The Marriage of Opposites Page 25

I had also brought along an old French recipe book on Esther Petit’s bookshelf that I read as if it was a storybook. I’d memorized the instructions for making chestnut pastries. I recited the recipe to Jestine now, even though neither one of us had ever seen chestnuts or tasted them.

That night when I told my husband we were to have a child, he was so grateful he gave thanks to God, but in my prayers I gave thanks that there would always be ships in the harbor, there to carry us away. That night I made the pastry in the first Madame Petit’s cookbook, even though I had neither chestnuts nor almond paste. I used what I had in the kitchen, molasses and papaya, and though it was not what the recipe called for, the results were delicious all the same.

MY MOTHER READIED AARON’S wardrobe the following week. It was a major undertaking, and of course I agreed to assist her, but I insisted Adelle return to help us with the laundry and packing. “Does my father know you let her go?” I asked.

“She’s not here. He’s not blind. So he must know.”

“But you told him some story. That she left because she was unhappy.”

“Keep out of it,” my mother said.

“I’m not afraid to tell him the truth,” I told her. “He despises a liar.”

It was a horrible moment between us.

“You think you are so special to have Moses Pomié’s love,” my mother said.

“But I do have it,” I said. “Can you say the same?”

“I’ll take Adelle back. But not Jestine,” my mother said. Clearly she knew a romance had gone on. “Not until Aaron is gone.”

Adelle came back the following day. She was quieter than usual. After a while, she and my mother took up a conversation as if nothing had happened. But it had.

The next evening, as he was preparing to go, my cousin was checking through one of the trunks he would take with him when he found a packet of lavender tucked under his freshly pressed suit. He held it up, puzzled. When he asked me what it was, I shrugged, even though I knew better. I said, “It makes your clothes smell fresh even after a long voyage.” He tossed it away, saying it made him sneeze. I’m sure he had no idea what the herb was meant to do. Adelle had told me that lavender could keep a man bound to the woman who loved him. When she found the packet on the bureau later that day, she shook her head.

“I will never set eyes on that boy again.”

“He might come back.”

“Even if he comes back, I’ll never look at him.”

I WENT TO THE harbor with my parents on the day my cousin left. My mother wept as I’d never seen her do before. When Aaron came to me to say his good-byes, I threw my arm around him so I could lean close and no one would overhear. “It’s your child she’s having,” I said.

He showed no surprise, only kissed me three times, as was the custom. I then understood that he already knew, and that he was not strong enough to give up his life and start anew. I wished this was a fairy tale and we could exchange places there on the dock, and I could be the one to leave that day. I would take nothing with me, only a map of Paris, and a heavy black coat.
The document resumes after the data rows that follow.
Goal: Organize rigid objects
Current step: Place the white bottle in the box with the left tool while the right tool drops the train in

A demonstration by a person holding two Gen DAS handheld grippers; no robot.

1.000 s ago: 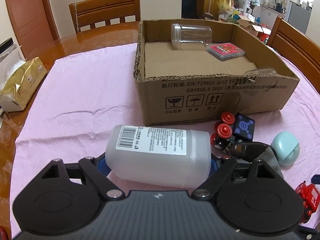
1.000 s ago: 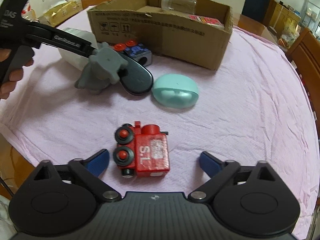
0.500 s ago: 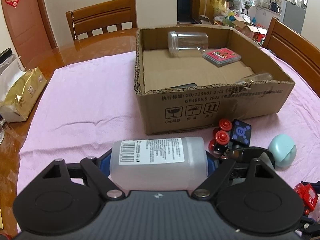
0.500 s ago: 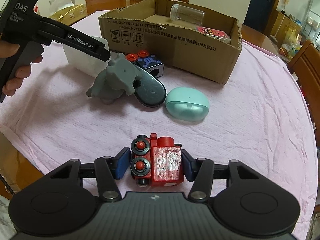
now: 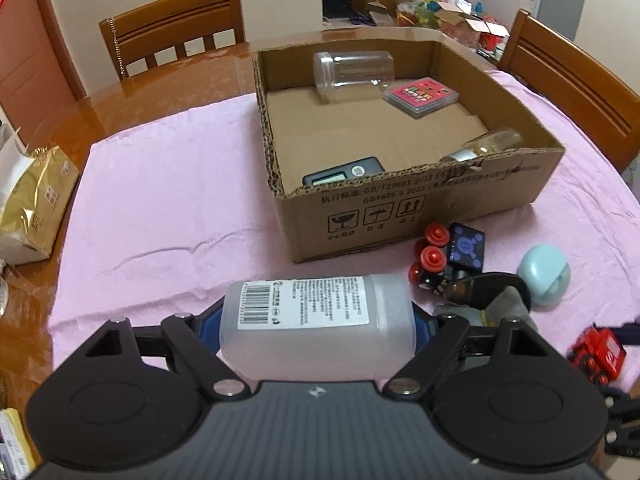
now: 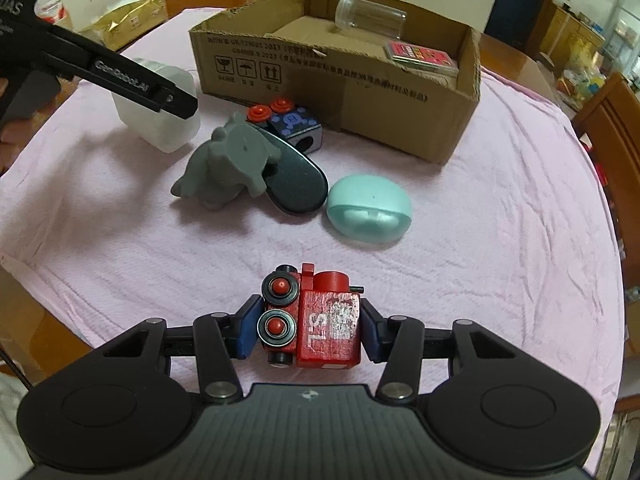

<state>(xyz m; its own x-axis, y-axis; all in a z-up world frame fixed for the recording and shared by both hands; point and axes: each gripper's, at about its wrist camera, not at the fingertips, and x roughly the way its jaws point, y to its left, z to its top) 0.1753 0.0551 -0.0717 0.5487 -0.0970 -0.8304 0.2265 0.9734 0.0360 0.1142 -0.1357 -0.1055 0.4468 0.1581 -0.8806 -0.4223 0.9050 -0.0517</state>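
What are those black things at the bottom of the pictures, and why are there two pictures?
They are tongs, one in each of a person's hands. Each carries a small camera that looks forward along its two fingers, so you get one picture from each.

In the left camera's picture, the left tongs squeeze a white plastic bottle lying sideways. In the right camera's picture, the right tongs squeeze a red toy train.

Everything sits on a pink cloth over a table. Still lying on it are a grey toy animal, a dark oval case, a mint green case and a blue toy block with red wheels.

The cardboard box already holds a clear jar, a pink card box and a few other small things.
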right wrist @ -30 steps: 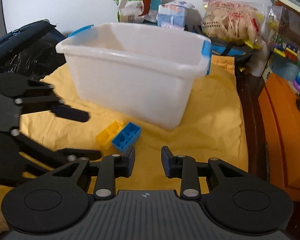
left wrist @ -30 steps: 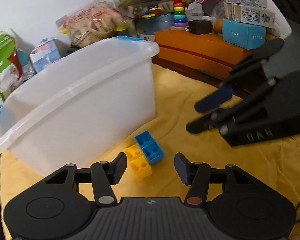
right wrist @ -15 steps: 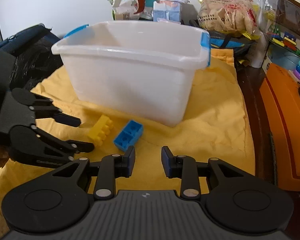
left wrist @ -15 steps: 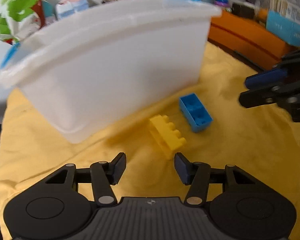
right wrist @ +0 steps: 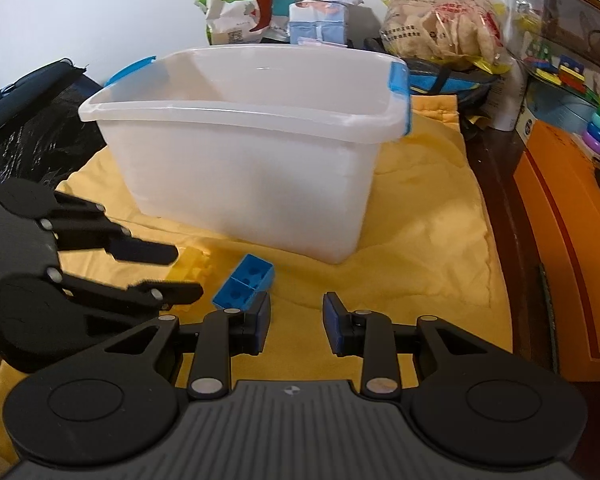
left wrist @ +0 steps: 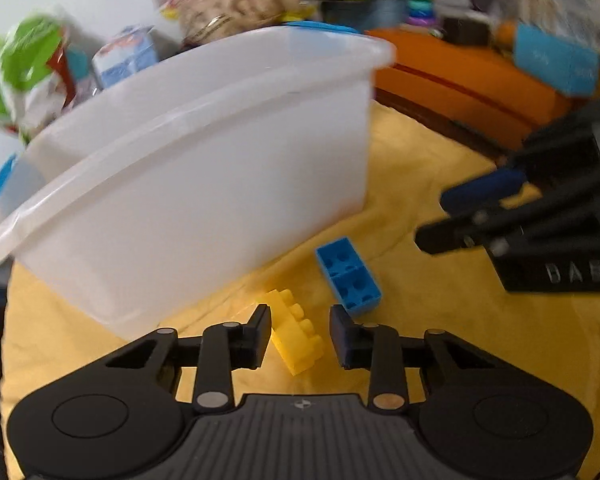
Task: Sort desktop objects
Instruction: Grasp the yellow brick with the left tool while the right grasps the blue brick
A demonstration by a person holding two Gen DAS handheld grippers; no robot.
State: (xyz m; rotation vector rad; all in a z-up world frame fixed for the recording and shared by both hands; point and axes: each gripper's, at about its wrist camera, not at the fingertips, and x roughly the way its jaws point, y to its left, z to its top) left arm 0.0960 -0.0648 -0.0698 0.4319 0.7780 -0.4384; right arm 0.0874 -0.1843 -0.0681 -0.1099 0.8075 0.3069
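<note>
Left gripper (left wrist: 300, 334) held wide open, nothing gripped; yellow brick (left wrist: 296, 334) lies between its fingers at 12 o'clock; right gripper (right wrist: 295, 326) open, empty; blue brick (right wrist: 244, 282) at its 11 o'clock; white bin (right wrist: 252, 184) behind; brick sits askew, so a corner pinch and slip is risked.

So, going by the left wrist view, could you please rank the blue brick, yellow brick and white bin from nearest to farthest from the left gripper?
1. yellow brick, between the open left gripper fingers.
2. blue brick, just ahead, to the right.
3. white bin, beyond, to the left.
</note>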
Perhaps a cat would help me make my way and find treasure once I reached the shore of my newly claimed country. I closed my eyes and wished that when I opened them again I would find myself boarding the ship, and Aaron would stay and live in the house on stilts and we both could have the lives we were meant to have.
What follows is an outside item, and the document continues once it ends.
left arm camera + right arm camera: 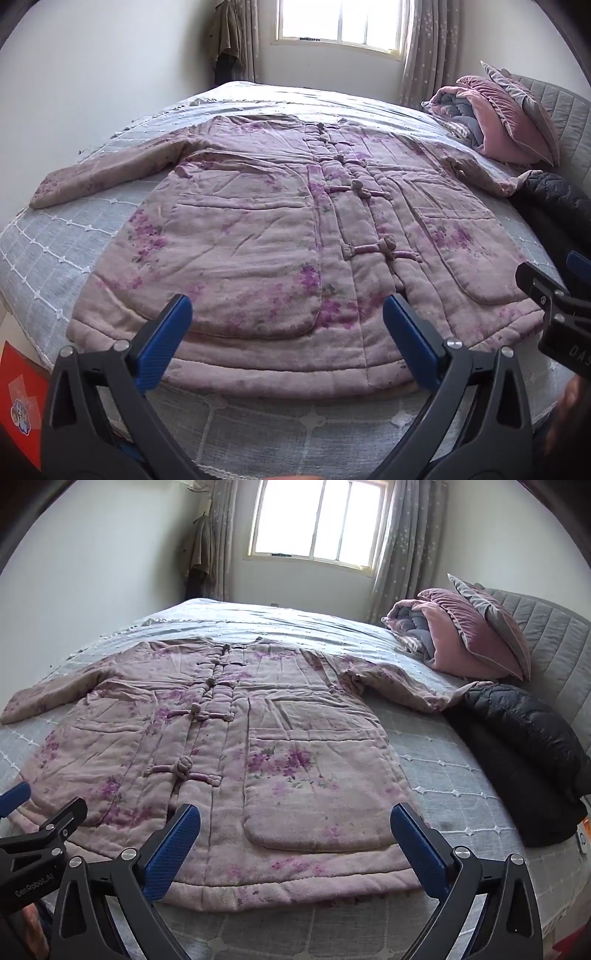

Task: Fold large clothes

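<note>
Nearest in both wrist views, two pairs of black tongs with blue pads are seen. The left tongs are spread wide, nothing held between the pads and nothing touched; the pads appear to hover just above the near hem. The right tongs are likewise spread wide and empty, poised over the hem further to the right.

Just beyond the tongs, a padded pink floral jacket is laid flat, front up, on a bed covered by a grey checked spread. The jacket's long axis runs from near to far: the hem lies closest to the tongs, near the bed's near edge, and the collar points toward the far wall. The front is closed by knotted cloth fastenings down the middle, with a patch pocket on each side.

Both sleeves are stretched outward. The left sleeve reaches toward the bed's left edge and is nearer the left tongs; the right sleeve reaches right and is nearer the right tongs, its cuff touching or just beside a dark quilted garment. No fold is seen yet, so the task is judged to be at its start, with either the hem corners or a sleeve likely to be gripped first.

Further right, pink and grey pillows are piled against a padded headboard. On the far wall, a bright window with curtains is seen.
</note>
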A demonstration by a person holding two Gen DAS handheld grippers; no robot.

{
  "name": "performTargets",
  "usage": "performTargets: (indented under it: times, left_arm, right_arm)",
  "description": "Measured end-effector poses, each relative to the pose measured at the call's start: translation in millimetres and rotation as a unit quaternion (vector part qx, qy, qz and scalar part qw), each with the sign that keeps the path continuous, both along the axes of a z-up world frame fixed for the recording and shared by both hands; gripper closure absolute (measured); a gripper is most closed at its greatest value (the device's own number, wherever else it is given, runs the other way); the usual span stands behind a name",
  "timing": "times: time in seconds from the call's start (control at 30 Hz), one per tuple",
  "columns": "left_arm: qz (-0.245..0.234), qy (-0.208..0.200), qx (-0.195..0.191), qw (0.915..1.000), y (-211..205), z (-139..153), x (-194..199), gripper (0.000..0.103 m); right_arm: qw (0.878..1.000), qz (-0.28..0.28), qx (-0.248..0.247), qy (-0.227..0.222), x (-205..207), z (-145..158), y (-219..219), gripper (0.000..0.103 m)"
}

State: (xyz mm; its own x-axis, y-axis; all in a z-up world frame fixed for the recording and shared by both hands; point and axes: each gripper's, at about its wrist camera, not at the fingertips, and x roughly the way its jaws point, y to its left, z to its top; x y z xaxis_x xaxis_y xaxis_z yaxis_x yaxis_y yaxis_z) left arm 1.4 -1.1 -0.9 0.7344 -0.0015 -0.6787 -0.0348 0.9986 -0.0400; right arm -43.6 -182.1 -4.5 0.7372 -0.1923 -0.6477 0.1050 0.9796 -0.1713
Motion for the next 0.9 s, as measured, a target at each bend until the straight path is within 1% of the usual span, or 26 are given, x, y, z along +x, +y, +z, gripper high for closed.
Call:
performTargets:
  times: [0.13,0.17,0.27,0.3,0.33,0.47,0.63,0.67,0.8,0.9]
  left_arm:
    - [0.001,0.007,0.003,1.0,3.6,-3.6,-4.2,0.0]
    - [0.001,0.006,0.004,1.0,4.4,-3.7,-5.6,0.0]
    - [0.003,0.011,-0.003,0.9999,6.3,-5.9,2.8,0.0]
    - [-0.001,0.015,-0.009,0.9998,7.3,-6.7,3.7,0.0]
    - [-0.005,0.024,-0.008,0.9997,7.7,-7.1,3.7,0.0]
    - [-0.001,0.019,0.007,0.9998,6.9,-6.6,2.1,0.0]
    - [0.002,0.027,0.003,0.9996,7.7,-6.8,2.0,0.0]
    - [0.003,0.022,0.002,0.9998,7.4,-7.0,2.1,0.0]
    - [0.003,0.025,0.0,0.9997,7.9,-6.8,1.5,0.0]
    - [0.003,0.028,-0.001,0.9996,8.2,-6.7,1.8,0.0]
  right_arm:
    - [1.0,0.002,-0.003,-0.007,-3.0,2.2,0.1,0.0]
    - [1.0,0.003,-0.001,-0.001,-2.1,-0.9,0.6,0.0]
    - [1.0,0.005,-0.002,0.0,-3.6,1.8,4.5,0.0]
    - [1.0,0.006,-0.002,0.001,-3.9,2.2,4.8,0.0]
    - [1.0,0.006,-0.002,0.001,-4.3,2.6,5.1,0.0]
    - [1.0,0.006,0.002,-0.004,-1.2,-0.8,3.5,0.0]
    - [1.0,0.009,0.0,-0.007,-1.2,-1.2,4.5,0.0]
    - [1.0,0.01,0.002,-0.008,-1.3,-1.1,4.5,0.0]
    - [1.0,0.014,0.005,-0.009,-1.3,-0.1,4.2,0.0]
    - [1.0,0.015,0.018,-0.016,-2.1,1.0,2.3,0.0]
But when I opened my eyes he was gone and only I remained.

THAT NIGHT, I WAS even more restless than usual. I opened the windows in my bedroom. Isaac shivered as he dreamed. It was the season when the air sparked with heat in the afternoons but became damp and chill at night. I still had the same dream I’d had as a girl, and if I fell asleep the dream would come for me. There was a man in Paris who was waiting for me. He would listen to my stories, about a woman who was a turtle, and a bird that flew halfway around the world for love, and the original people that had come here from the bright side of the moon, only to be trapped, as I was. It was not fair to my husband and children, but the truth was, I still yearned for another life.
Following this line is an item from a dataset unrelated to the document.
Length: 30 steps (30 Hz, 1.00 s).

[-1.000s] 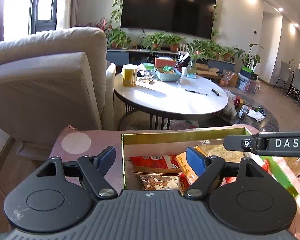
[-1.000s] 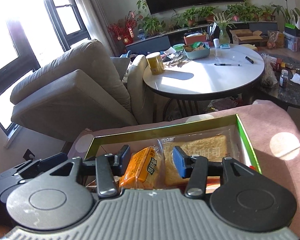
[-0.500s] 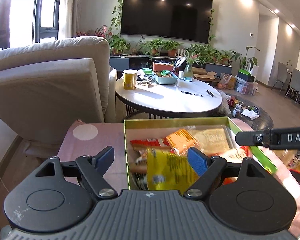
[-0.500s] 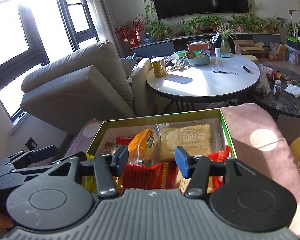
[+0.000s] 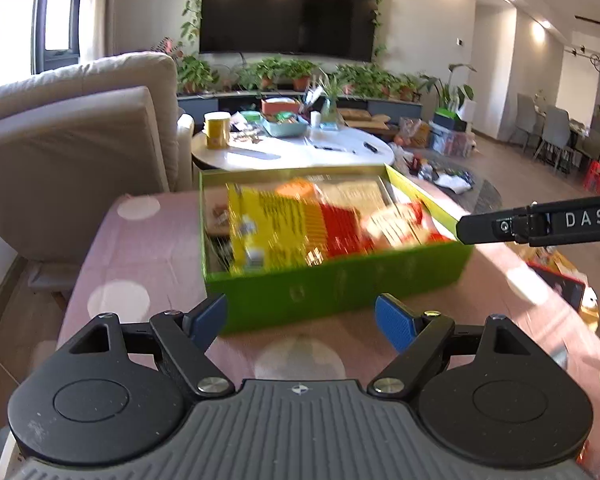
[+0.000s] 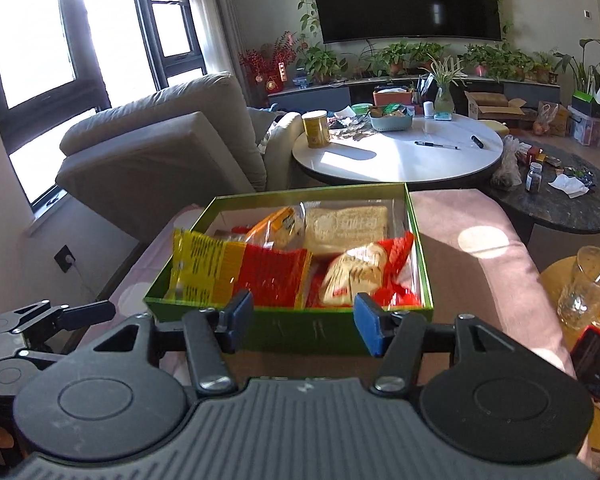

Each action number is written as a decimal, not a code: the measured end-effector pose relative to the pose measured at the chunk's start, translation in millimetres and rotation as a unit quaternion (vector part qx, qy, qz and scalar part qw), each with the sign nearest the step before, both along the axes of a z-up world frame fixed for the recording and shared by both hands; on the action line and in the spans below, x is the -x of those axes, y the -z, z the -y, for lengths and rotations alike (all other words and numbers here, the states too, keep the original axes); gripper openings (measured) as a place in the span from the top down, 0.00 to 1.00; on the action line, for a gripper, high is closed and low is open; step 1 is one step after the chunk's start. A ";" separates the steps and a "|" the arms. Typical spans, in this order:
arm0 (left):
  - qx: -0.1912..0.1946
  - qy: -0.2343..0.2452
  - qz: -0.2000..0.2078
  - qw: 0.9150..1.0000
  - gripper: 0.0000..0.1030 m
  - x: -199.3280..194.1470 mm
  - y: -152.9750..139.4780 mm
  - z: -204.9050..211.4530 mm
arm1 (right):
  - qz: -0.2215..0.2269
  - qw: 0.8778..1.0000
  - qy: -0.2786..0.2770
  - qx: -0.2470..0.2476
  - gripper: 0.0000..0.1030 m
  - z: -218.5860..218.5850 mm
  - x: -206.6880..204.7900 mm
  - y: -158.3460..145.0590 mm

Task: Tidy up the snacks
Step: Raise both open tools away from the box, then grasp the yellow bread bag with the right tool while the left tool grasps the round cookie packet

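Note:
A green box (image 5: 340, 284) (image 6: 292, 328) sits on the pink cloth-covered table and holds several snack packets: a yellow-and-red bag (image 5: 276, 228) (image 6: 236, 272), an orange packet (image 6: 276, 224), packed toast (image 6: 344, 224) and a red packet of biscuits (image 6: 364, 272). My left gripper (image 5: 300, 320) is open and empty, just in front of the box's near wall. My right gripper (image 6: 304, 320) is open and empty, at the box's near wall. The right gripper shows as a black bar in the left wrist view (image 5: 540, 224).
A glass (image 6: 584, 284) and a phone (image 6: 596, 364) lie right of the box. A beige armchair (image 6: 160, 144) stands behind left. A round white table (image 6: 396, 152) with a yellow can (image 6: 316, 128) stands behind, a dark low table (image 6: 560, 196) to its right.
Both grippers have pulled back and up from inside the box to in front of its near wall. The yellow-and-red bag has come into view in the box.

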<state>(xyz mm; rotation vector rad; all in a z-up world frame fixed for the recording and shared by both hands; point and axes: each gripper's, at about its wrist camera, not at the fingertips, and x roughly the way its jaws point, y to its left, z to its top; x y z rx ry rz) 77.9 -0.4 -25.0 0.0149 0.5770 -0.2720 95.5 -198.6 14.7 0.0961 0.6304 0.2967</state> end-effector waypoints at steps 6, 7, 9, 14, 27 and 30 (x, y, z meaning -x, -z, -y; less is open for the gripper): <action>-0.001 0.006 -0.019 1.000 0.23 23.5 14.1 1.1 | -0.002 1.000 -0.023 0.011 0.38 -2.5 32.5 14.0; -0.002 0.006 -0.022 1.000 0.23 26.2 15.8 1.2 | -0.003 1.000 -0.027 0.015 0.37 -2.5 37.0 16.7; -0.006 0.005 -0.025 1.000 0.23 31.4 19.3 1.5 | -0.009 0.999 -0.032 0.026 0.36 -1.3 45.5 22.7; -0.004 0.001 -0.037 0.999 0.23 40.0 28.3 0.8 | -0.040 0.997 -0.039 0.044 0.36 9.6 72.3 43.3; -0.023 0.031 -0.053 0.998 0.24 58.6 43.8 13.7 | -0.103 0.988 -0.070 0.089 0.36 21.7 113.5 78.3; -0.032 0.033 -0.061 0.997 0.24 57.4 49.5 18.5 | -0.109 0.988 -0.056 0.090 0.36 25.1 114.4 87.1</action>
In this house the walls were not painted haint blue and spirits couldn’t be kept out. That was why on certain nights when I couldn’t sleep I spied the first Madame Petit in the chair in a shadowy nook that I always avoided. Rosalie said it had been my predecessor’s chair. Madame Petit had often sat there before her death, rocking the baby. She had come from Paris and could never tolerate the heat. She would break out in a rash beneath the heavy fabric of the painted silk and brocade dresses she’d brought with her from France. Rosalie said she would cry when the gnats bit her, as her skin was sensitive, and she was forced to stay out of the sun, for she turned red and peeled. She had a fear of donkeys and parrots and refused to go into the countryside. She didn’t like to go any farther than the front gate. Still, she had enough strength to refuse to die until her daughter had her naming day. She had loved her husband, and now I was beside him. Each night before I went bed, I promised I would treat her children like my own. I explained that I did not love her husband, though I cared for him deeply, and that he still belonged to her. Love was out of the question for me. She needn’t have any fear that I would ever take her place.